▶ [Directions]: Exact copy, no pictures: return all the data below as written.
** Exercise material follows **
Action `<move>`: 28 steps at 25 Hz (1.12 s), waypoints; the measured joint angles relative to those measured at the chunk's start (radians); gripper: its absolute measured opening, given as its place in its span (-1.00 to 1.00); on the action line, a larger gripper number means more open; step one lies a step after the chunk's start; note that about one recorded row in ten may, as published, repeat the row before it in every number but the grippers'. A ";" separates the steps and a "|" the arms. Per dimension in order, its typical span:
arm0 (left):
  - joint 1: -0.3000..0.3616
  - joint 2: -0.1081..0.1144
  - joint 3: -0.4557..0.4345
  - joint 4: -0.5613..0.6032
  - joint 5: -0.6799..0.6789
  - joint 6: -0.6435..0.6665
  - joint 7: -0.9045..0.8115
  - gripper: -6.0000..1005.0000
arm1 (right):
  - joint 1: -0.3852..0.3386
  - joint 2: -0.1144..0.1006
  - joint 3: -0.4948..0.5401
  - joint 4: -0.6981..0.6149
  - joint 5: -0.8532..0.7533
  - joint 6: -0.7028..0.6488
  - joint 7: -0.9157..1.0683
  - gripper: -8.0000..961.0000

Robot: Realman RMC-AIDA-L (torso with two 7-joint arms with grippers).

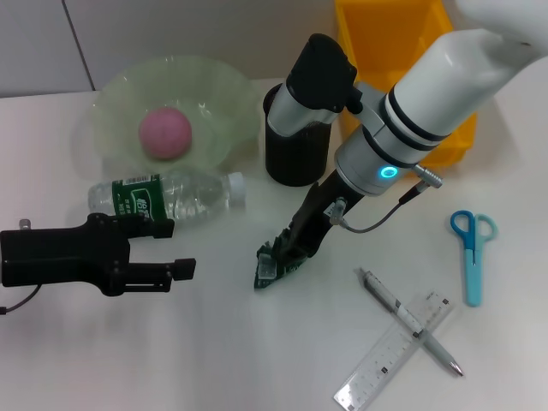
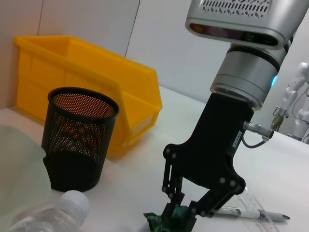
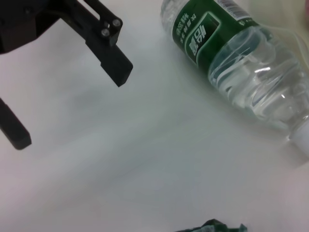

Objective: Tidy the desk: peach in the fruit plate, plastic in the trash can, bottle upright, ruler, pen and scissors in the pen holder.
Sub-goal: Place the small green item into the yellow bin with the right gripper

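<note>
The pink peach (image 1: 165, 133) lies in the pale green fruit plate (image 1: 224, 94). A clear bottle (image 1: 167, 195) (image 3: 241, 72) with a green label lies on its side in front of the plate. My right gripper (image 1: 280, 257) (image 2: 181, 212) is shut on a crumpled green plastic wrapper (image 1: 272, 272) (image 2: 161, 223) at the table surface. My left gripper (image 1: 177, 248) (image 3: 72, 106) rests open just in front of the bottle, holding nothing. Blue scissors (image 1: 471, 248), a pen (image 1: 411, 321) and a clear ruler (image 1: 394, 351) lie at the right front, the pen crossing the ruler. The black mesh pen holder (image 1: 295, 150) (image 2: 79, 140) stands behind.
A yellow bin (image 1: 402, 60) (image 2: 91, 92) stands at the back right, next to the pen holder. The right arm reaches over the pen holder and bin. Bare white table shows between the two grippers and along the front left.
</note>
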 joint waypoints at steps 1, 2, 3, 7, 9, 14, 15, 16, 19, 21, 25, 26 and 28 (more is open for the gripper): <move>0.000 0.000 0.001 0.000 0.000 -0.002 0.000 0.62 | -0.001 0.000 0.002 -0.001 0.000 0.000 0.000 -0.36; -0.002 0.000 0.003 0.000 0.000 -0.007 0.000 0.62 | -0.003 0.000 0.008 -0.002 0.001 0.000 0.000 -0.40; -0.002 0.000 0.003 0.000 0.000 -0.007 0.000 0.62 | -0.005 0.000 0.011 -0.003 0.003 0.000 0.000 -0.45; -0.008 0.002 0.007 0.000 0.000 -0.010 0.000 0.62 | -0.020 -0.002 0.016 -0.016 0.029 0.000 -0.005 -0.64; -0.008 0.003 0.007 0.000 0.000 -0.010 0.000 0.62 | -0.023 -0.003 0.018 -0.021 0.036 -0.002 -0.007 -0.73; -0.010 0.007 0.007 0.000 0.000 -0.010 -0.001 0.62 | -0.053 -0.006 0.063 -0.077 0.048 -0.038 -0.008 -0.84; -0.010 0.008 0.007 -0.001 0.000 -0.012 -0.003 0.62 | -0.061 -0.006 0.077 -0.091 0.051 -0.047 -0.008 -0.87; -0.010 0.008 0.007 0.000 0.000 -0.014 -0.004 0.62 | -0.071 -0.005 0.095 -0.106 0.053 -0.057 -0.008 -0.88; -0.010 0.010 0.007 -0.001 0.000 -0.018 -0.007 0.62 | -0.097 -0.006 0.153 -0.149 0.057 -0.077 -0.010 -0.90; -0.010 0.010 0.007 0.000 0.000 -0.018 -0.007 0.62 | -0.115 -0.007 0.187 -0.179 0.080 -0.098 -0.018 -0.91; -0.010 0.010 0.007 -0.001 0.002 -0.019 -0.008 0.62 | -0.172 -0.014 0.236 -0.246 0.189 -0.128 -0.052 -0.91; -0.010 0.010 0.007 -0.002 0.002 -0.019 -0.008 0.62 | -0.187 -0.014 0.249 -0.263 0.214 -0.129 -0.060 -0.91; -0.010 0.010 0.007 -0.002 0.002 -0.019 -0.009 0.62 | -0.226 -0.016 0.303 -0.297 0.289 -0.130 -0.105 -0.91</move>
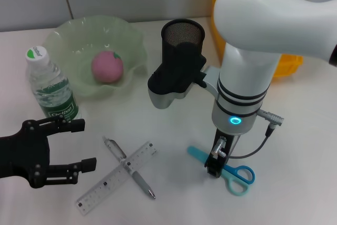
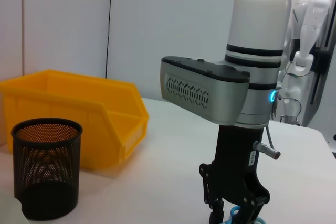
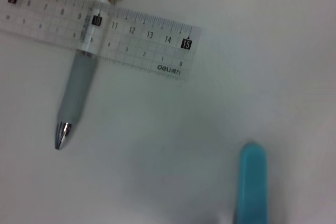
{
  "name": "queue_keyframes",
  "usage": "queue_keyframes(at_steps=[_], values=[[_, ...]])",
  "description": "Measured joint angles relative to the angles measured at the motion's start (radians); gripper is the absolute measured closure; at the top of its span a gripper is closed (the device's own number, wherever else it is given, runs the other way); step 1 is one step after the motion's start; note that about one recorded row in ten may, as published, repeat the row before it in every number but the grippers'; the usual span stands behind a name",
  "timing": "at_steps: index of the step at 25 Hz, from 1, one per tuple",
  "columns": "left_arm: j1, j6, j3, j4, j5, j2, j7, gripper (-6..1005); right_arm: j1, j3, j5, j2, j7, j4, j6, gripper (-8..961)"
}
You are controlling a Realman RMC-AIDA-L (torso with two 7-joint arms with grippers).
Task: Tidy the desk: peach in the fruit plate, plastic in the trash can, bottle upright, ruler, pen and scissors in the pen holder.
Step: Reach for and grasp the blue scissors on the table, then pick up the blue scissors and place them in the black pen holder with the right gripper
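Note:
The pink peach [image 1: 107, 67] lies in the green fruit plate [image 1: 131, 38]. Left of the plate the bottle [image 1: 50, 84] stands upright. The black mesh pen holder [image 1: 182, 36] [image 2: 47, 167] is behind my right arm. A clear ruler [image 1: 117, 177] [image 3: 100, 38] lies across a pen [image 1: 129, 167] [image 3: 76, 95] at the front. My right gripper [image 1: 215, 166] [image 2: 235, 211] is down on the teal scissors [image 1: 234, 171] [image 3: 254, 182], which lie flat on the table. My left gripper [image 1: 79, 146] hovers open at the front left, below the bottle. The plastic and trash can are out of view.
A yellow bin [image 1: 288, 64] [image 2: 79, 114] stands at the back right, behind the pen holder. The white table [image 1: 174, 198] stretches between the ruler and the scissors. A cable [image 1: 258, 143] loops off my right wrist.

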Motion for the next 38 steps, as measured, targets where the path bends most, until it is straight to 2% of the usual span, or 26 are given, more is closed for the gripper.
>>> queue_keyframes(at_steps=[11,38], values=[[0.0,0.006,-0.001,0.0,0.0,0.0,-0.003,138,0.0,-0.003,0.001,0.0,0.0,0.0,0.0,635],[0.002,0.026,-0.02,0.0,-0.001,0.0,-0.005,138,-0.007,-0.002,0.002,0.0,0.0,-0.008,-0.005,706]])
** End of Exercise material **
▶ [Output below]:
Action `<move>`: 28 steps at 25 Hz (1.12 s), waypoints; the measured joint angles relative to those measured at the chunk's start (radians); gripper: its absolute measured opening, given as its place in its span (-1.00 to 1.00); on the action line, a larger gripper number means more open; step one lies a step after the chunk's start; note that about one recorded row in ten may, as published, repeat the row before it in every number but the grippers'. A ";" separates the steps and a "|" the arms. Per dimension in order, its typical span:
arm0 (left):
  - joint 1: -0.3000..0.3616
  - joint 2: -0.1081..0.1144
  - joint 3: -0.4557..0.4345
  - joint 4: -0.5613..0.6032
  - joint 5: -0.6799..0.6789
  - joint 6: -0.6435..0.6665
  - joint 7: -0.9045..0.8115
  - gripper: -6.0000..1005.0000
arm1 (right):
  - joint 1: -0.3852..0.3386
  - joint 2: -0.1144..0.1006
  - joint 3: -0.4948..0.5401
  - joint 4: -0.6981..0.6149
  - joint 5: -0.8532..0.7533
  - joint 6: -0.7028..0.6488
  - joint 7: -0.9157..1.0683
  - gripper: -8.0000..961.0000

Robot: Realman RMC-AIDA-L (torso with two 7-joint arms with grippers).


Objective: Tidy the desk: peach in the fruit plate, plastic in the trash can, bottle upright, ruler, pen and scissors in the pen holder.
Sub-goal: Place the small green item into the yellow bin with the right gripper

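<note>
The pink peach (image 1: 165, 133) lies in the pale green fruit plate (image 1: 224, 94). A clear bottle (image 1: 167, 195) (image 3: 241, 72) with a green label lies on its side in front of the plate. My right gripper (image 1: 280, 257) (image 2: 181, 212) is shut on a crumpled green plastic wrapper (image 1: 272, 272) (image 2: 161, 223) at the table surface. My left gripper (image 1: 177, 248) (image 3: 72, 106) rests open just in front of the bottle, holding nothing. Blue scissors (image 1: 471, 248), a pen (image 1: 411, 321) and a clear ruler (image 1: 394, 351) lie at the right front, the pen crossing the ruler. The black mesh pen holder (image 1: 295, 150) (image 2: 79, 140) stands behind.
A yellow bin (image 1: 402, 60) (image 2: 91, 92) stands at the back right, next to the pen holder. The right arm reaches over the pen holder and bin. Bare white table shows between the two grippers and along the front left.
</note>
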 joint waypoints at steps 1, 2, 3, 7, 9, 14, 15, 16, 19, 21, 25, 26 and 28 (more is open for the gripper): <move>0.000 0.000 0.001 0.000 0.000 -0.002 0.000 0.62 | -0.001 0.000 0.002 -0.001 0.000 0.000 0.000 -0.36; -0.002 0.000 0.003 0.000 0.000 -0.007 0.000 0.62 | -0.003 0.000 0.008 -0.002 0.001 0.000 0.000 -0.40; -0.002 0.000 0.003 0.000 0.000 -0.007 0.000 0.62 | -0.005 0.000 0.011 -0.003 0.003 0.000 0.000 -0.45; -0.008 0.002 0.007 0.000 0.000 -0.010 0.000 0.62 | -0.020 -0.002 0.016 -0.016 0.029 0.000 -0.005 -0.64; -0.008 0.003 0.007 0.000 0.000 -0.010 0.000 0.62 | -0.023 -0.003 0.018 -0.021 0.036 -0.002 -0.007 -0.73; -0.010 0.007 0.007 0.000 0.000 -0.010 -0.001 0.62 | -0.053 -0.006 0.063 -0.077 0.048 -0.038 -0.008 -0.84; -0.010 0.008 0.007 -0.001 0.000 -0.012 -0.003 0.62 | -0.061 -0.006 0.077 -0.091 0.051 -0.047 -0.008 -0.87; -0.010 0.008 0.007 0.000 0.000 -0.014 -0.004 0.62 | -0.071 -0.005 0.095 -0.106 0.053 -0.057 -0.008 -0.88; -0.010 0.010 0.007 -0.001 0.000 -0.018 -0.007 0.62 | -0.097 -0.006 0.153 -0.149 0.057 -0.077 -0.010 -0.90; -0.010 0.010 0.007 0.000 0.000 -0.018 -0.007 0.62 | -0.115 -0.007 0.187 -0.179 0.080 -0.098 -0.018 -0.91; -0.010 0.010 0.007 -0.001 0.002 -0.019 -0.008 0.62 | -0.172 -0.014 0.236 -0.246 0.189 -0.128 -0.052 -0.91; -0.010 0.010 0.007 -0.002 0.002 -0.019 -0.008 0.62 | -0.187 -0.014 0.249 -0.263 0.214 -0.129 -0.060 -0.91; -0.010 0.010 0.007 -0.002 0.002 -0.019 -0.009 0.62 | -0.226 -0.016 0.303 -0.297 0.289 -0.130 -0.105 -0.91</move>
{
  "name": "queue_keyframes",
  "usage": "queue_keyframes(at_steps=[_], values=[[_, ...]])",
  "description": "Measured joint angles relative to the angles measured at the motion's start (radians); gripper is the absolute measured closure; at the top of its span a gripper is closed (the device's own number, wherever else it is given, runs the other way); step 1 is one step after the motion's start; note that about one recorded row in ten may, as published, repeat the row before it in every number but the grippers'; the usual span stands behind a name",
  "timing": "at_steps: index of the step at 25 Hz, from 1, one per tuple",
  "columns": "left_arm: j1, j6, j3, j4, j5, j2, j7, gripper (-6..1005); right_arm: j1, j3, j5, j2, j7, j4, j6, gripper (-8..961)"
}
You are controlling a Realman RMC-AIDA-L (torso with two 7-joint arms with grippers).
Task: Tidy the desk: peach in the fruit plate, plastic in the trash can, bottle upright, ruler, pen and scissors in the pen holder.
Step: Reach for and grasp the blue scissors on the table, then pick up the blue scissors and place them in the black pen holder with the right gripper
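Note:
The pink peach [image 1: 107, 67] lies in the green fruit plate [image 1: 131, 38]. Left of the plate the bottle [image 1: 50, 84] stands upright. The black mesh pen holder [image 1: 182, 36] [image 2: 47, 167] is behind my right arm. A clear ruler [image 1: 117, 177] [image 3: 100, 38] lies across a pen [image 1: 129, 167] [image 3: 76, 95] at the front. My right gripper [image 1: 215, 166] [image 2: 235, 211] is down on the teal scissors [image 1: 234, 171] [image 3: 254, 182], which lie flat on the table. My left gripper [image 1: 79, 146] hovers open at the front left, below the bottle. The plastic and trash can are out of view.
A yellow bin [image 1: 288, 64] [image 2: 79, 114] stands at the back right, behind the pen holder. The white table [image 1: 174, 198] stretches between the ruler and the scissors. A cable [image 1: 258, 143] loops off my right wrist.
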
Motion for the next 38 steps, as measured, targets where the path bends most, until it is straight to 2% of the usual span, or 26 are given, more is closed for the gripper.
>>> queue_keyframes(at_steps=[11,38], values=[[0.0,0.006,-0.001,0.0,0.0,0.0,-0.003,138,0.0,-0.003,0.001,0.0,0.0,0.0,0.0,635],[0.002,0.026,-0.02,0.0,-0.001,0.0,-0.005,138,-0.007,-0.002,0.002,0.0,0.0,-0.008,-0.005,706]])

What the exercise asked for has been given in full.